爆笑問題の「原論」シリーズは、太田と田中の会話を起こしたような体裁を採っているが、全て太田が一人で書いたものである。しかしながら、ライブ感というか臨場感というか、とにかく勢いがある。
個人的に太田の「いかにも」な文章は嫌いなのだが、「原論」シリーズだけは本当に面白いと思う。本書の序文である「ごあいさつ」も秀逸だった。
アメリカでは、ヒゲを生やしていた無関係な男が、テロリストの仲間とされて、殺された。
人間の DNA のほとんどが解読されたというニュースが流れた二十一世紀初頭、我々が人を見分ける唯一の手がかりとしたのは、"ヒゲを生やしているか、生やしていないか" だった。
(中略)
そのうち、タリバンから解放された人々が、嬉々としてヒゲを剃っている映像が世界中に流されると我々は安心してこう思った。
「やっぱり違いはヒゲだったんだ」
そして我々は、彼らにこう言ってあげたくなった。
「もう一度 "ブラウン" で剃ってごらん。まだヒゲはたくさん残っているハズだよ」
(「ごあいさつ」)
「日本原論」は基本的に時事ネタである。本書の白眉は、「ごあいさつ」でも引用した、アメリカにおける 9・11 テロを扱った回だろう。

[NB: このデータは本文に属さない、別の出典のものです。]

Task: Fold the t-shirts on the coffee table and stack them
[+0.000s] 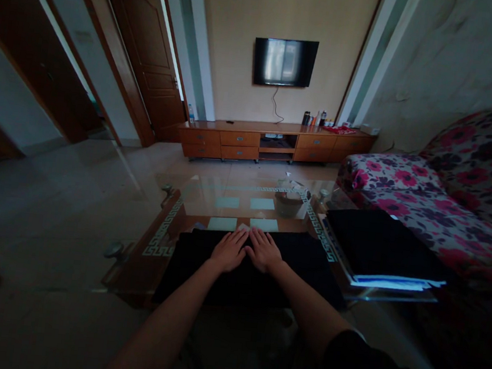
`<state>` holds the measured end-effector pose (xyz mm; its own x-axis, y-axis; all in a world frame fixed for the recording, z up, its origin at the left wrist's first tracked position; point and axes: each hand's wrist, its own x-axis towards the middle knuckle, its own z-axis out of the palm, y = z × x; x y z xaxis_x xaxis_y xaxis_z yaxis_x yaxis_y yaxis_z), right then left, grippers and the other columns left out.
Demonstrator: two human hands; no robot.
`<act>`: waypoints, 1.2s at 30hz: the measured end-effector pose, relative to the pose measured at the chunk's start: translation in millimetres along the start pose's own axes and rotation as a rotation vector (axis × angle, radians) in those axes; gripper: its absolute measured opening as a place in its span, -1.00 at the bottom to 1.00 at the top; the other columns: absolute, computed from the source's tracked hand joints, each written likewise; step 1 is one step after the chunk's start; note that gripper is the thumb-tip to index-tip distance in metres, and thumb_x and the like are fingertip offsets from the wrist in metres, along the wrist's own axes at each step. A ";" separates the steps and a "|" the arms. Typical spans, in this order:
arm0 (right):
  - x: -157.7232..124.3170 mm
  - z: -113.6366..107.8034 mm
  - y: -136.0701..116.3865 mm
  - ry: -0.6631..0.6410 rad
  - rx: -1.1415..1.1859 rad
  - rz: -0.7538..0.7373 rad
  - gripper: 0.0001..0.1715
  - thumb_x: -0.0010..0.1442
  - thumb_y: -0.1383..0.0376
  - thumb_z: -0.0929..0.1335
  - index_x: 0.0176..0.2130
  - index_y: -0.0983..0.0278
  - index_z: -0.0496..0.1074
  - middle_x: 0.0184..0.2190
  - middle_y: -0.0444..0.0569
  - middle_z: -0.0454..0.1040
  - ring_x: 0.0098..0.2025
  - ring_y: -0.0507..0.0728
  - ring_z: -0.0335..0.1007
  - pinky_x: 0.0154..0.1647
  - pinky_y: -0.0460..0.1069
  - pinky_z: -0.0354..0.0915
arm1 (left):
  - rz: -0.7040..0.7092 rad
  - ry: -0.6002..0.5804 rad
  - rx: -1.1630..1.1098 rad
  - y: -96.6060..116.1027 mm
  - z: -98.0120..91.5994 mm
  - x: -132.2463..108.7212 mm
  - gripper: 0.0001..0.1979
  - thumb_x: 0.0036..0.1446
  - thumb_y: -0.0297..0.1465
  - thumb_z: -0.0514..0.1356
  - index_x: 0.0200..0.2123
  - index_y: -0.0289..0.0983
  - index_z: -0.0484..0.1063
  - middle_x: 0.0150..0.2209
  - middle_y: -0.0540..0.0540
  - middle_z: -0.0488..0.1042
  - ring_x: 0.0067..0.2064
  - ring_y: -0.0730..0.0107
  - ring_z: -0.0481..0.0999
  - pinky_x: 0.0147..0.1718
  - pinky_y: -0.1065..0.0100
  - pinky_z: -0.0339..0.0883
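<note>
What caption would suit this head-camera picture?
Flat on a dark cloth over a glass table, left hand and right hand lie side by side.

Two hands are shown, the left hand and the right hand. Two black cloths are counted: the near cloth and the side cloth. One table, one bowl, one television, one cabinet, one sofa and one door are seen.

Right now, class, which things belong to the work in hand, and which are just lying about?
In hand: left hand, right hand, black cloth under both palms.
Lying about: dark folded stack, bowl, television, flowered sofa.
</note>
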<state>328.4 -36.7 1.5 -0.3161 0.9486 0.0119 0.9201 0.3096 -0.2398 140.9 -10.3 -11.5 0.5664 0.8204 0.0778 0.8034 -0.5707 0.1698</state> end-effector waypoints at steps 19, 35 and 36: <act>-65.9 -11.9 114.7 0.119 -0.149 0.367 -0.02 0.35 -0.20 0.02 0.47 0.36 -0.06 0.50 0.03 -0.23 0.51 0.26 -0.42 0.46 0.17 -0.26 | -0.341 0.164 0.089 -71.8 -16.4 -66.9 -0.22 0.28 0.05 -0.02 0.40 -0.31 0.08 0.46 -0.26 -0.02 0.47 0.04 -0.08 0.39 0.04 -0.17; -51.0 -15.6 112.5 0.208 -0.201 0.450 -0.16 0.38 -0.04 0.09 0.43 0.39 0.04 0.49 0.15 -0.22 0.50 0.28 -0.38 0.44 0.22 -0.33 | -0.351 0.307 0.204 -62.9 -30.5 -47.7 -0.44 0.33 -0.20 -0.03 0.30 -0.32 0.29 0.38 -0.28 0.20 0.40 0.01 0.14 0.38 0.00 -0.10; -52.5 -16.3 106.2 0.216 -0.212 0.439 -0.19 0.39 -0.02 0.08 0.43 0.36 0.05 0.50 0.12 -0.24 0.50 0.29 -0.42 0.43 0.26 -0.37 | -0.314 0.297 0.203 -54.6 -32.3 -47.8 -0.45 0.35 -0.21 -0.04 0.30 -0.30 0.30 0.37 -0.26 0.21 0.40 0.03 0.14 0.39 0.01 -0.12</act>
<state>446.5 -52.6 -8.8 0.1433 0.9768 0.1592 0.9888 -0.1343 -0.0655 64.0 -17.2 7.2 0.2369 0.9116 0.3358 0.9637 -0.2642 0.0374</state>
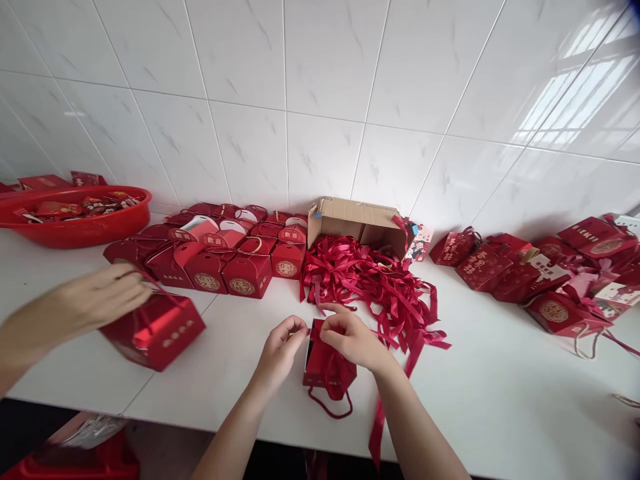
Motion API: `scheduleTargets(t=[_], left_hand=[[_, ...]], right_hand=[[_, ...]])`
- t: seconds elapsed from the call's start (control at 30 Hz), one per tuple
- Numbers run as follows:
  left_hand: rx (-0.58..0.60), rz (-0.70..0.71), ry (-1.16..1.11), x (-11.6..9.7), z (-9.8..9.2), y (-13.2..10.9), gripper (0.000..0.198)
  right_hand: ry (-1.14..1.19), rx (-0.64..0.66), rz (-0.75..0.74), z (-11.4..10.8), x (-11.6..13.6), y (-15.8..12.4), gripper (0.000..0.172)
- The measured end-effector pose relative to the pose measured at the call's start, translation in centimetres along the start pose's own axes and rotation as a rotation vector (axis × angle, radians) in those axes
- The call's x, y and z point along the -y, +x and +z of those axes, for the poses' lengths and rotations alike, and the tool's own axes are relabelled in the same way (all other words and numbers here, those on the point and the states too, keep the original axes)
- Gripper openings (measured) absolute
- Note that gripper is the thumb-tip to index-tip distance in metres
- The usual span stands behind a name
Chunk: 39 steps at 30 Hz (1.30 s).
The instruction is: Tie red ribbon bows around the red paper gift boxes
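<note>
A small red gift box (314, 367) stands on the white table in front of me, with a dark red ribbon (336, 373) across it and a twisted cord handle (333, 412) hanging at its near side. At the box's left edge, my left hand (283, 347) is closed in a pinch; a tiny bit of red shows at the fingertips. My right hand (355, 339) bends over the top of the box, thumb and index finger together, the other fingers partly extended. What its fingers grip is hidden.
Loose red ribbons (360, 273) spill from a cardboard carton (363, 212) behind the box. Rows of red boxes (245, 273) stand left of them. Another person's hand (100, 297) holds a red box (165, 340) by its handle. A red basin (75, 230) holds packets; tied boxes (555, 310) crowd the right.
</note>
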<state>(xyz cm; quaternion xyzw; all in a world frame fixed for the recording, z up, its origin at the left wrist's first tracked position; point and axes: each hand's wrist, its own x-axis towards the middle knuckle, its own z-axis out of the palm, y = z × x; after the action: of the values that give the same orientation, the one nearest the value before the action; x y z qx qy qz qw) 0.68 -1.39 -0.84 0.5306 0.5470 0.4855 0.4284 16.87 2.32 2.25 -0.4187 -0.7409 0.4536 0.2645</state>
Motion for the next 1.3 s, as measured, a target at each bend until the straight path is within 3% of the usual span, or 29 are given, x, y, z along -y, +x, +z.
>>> scheduleTargets(t=[0.1, 0.2, 0.4, 0.47, 0.57, 0.7, 0.77, 0.8, 0.9, 0.93, 1.0, 1.03, 1.07, 1.13, 1.3], left_hand=[[-0.032, 0.029, 0.192, 0.9, -0.5, 0.3, 0.021], [-0.105, 0.011, 0.528, 2.4, -2.1, 0.7, 0.018], [-0.201, -0.243, 0.812, 5.1, -6.3, -0.6, 0.010], [-0.209, -0.349, 0.871, 5.5, -7.3, -1.5, 0.014], [-0.256, -0.407, 0.917, 5.9, -8.8, -2.3, 0.017], [-0.503, -0.408, 0.909, 6.1, -10.6, -2.6, 0.015], [-0.576, -0.336, 0.815, 5.9, -10.2, -3.1, 0.018], [-0.534, -0.294, 0.723, 5.6, -9.4, -3.4, 0.021], [-0.149, -0.273, 0.320, 4.6, -5.6, -4.9, 0.031], [-0.083, -0.289, 0.205, 4.3, -4.2, -5.4, 0.036], [-0.205, -0.258, 0.073, 3.7, -2.0, -5.6, 0.042], [-0.205, -0.278, 0.042, 3.5, -1.3, -5.3, 0.042], [-0.115, -0.306, -0.003, 3.4, -1.1, -4.7, 0.039], [-0.044, -0.317, -0.062, 3.2, -1.3, -3.0, 0.039], [-0.132, -0.158, 0.015, 3.9, -2.2, 1.4, 0.038]], right_hand=[[0.004, -0.029, 0.002, -0.2, -0.2, -0.2, 0.019], [0.029, -0.169, 0.012, -0.9, -0.8, -1.2, 0.017], [0.202, -0.487, 0.100, -2.5, -4.5, -5.1, 0.032], [0.266, -0.488, 0.173, -2.4, -5.7, -6.4, 0.037], [0.370, -0.357, 0.295, -1.6, -6.9, -7.6, 0.044], [0.471, -0.272, 0.409, 0.1, -7.5, -7.4, 0.050], [0.571, -0.327, 0.410, 0.9, -7.8, -6.8, 0.047], [0.657, -0.364, 0.397, 1.3, -8.0, -6.5, 0.044], [1.023, -0.464, 0.357, 2.0, -8.4, -5.6, 0.036], [1.137, -0.484, 0.353, 2.1, -8.5, -5.3, 0.033], [1.293, -0.498, 0.342, 2.1, -8.4, -5.0, 0.026], [1.337, -0.498, 0.333, 2.0, -8.3, -4.8, 0.024], [1.366, -0.502, 0.319, 1.9, -8.2, -4.7, 0.023], [1.410, -0.523, 0.290, 1.6, -8.0, -4.5, 0.022], [1.460, -0.596, 0.235, 1.4, -7.6, -4.3, 0.016]])
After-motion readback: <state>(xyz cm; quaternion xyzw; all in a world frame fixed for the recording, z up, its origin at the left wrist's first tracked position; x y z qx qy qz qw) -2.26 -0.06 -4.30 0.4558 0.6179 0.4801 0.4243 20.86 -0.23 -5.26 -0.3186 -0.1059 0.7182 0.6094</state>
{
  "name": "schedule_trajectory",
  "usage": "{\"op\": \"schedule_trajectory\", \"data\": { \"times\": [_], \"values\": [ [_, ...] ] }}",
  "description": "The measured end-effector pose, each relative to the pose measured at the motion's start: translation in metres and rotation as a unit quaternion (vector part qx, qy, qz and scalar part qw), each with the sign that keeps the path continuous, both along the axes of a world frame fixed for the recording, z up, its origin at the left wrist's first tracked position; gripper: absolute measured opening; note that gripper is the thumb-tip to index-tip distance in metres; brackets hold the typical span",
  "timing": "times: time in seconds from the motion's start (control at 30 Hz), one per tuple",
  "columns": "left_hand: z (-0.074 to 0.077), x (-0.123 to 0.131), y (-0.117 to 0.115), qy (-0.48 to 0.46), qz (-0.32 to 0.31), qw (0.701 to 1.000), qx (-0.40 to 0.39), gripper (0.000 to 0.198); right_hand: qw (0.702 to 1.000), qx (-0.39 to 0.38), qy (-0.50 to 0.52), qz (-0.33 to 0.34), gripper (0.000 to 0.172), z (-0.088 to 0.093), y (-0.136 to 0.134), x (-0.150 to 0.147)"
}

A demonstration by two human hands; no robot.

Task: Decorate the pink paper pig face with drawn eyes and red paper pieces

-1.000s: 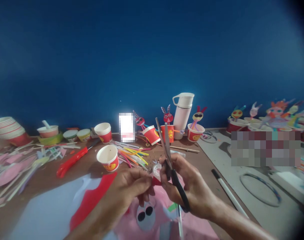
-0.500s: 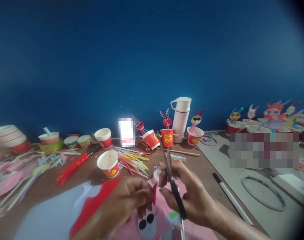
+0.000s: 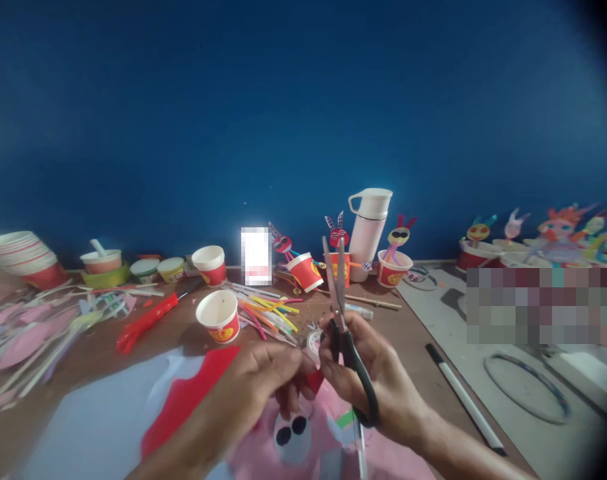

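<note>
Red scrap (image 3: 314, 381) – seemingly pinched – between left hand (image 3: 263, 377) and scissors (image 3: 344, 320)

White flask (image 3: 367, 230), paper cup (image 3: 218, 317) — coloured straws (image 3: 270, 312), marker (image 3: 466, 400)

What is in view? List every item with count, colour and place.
scissors: one, black handles, in right hand, blades up
red scrap: one, red, in left fingers
pink figure: one, pink, below hands
red sheet: one, red, left of pink figure
paper cups: at least five, red-and-white, behind hands
flask: one, white, behind cups
straws: many, mixed colours, beside nearest cup
pen: one, white, black cap, right of hands
left hand: grip shut on red scrap
right hand: grip shut on scissors
</note>
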State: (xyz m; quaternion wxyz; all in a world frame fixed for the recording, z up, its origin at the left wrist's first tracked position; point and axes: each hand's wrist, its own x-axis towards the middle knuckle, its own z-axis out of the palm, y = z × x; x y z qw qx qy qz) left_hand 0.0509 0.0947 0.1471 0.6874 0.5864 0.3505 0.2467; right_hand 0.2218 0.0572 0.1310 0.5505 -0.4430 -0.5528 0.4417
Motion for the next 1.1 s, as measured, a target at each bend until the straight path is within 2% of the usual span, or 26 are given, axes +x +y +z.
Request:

田中——しかし今回の事件で世界中が感じたのが、自爆テロの恐ろしさだよね。
太田——確かに、自分も死んじゃうのに、なんで平気なんだろうな。
田中——平気というよりもむしろそれを望んでるんだよね。彼らにとってこれは聖戦で、聖戦で死ぬことがいちばんの夢なんだよな。だから旅客機で貿易センタービルに突っ込むなんていうのは、彼らにとっては最高の喜びなんだな。
太田——まさに、アメリカンドリームってやつだな。
田中——全然違うよ!
太田——テロリストの間では、ニューヨークは "夢がかなう街" って呼ばれてるらしいよ。
田中——いい加減にしろ!
(「『米同時多発テロ』の巻」)
これは色んな意味で、マジでスゴいと思うよ。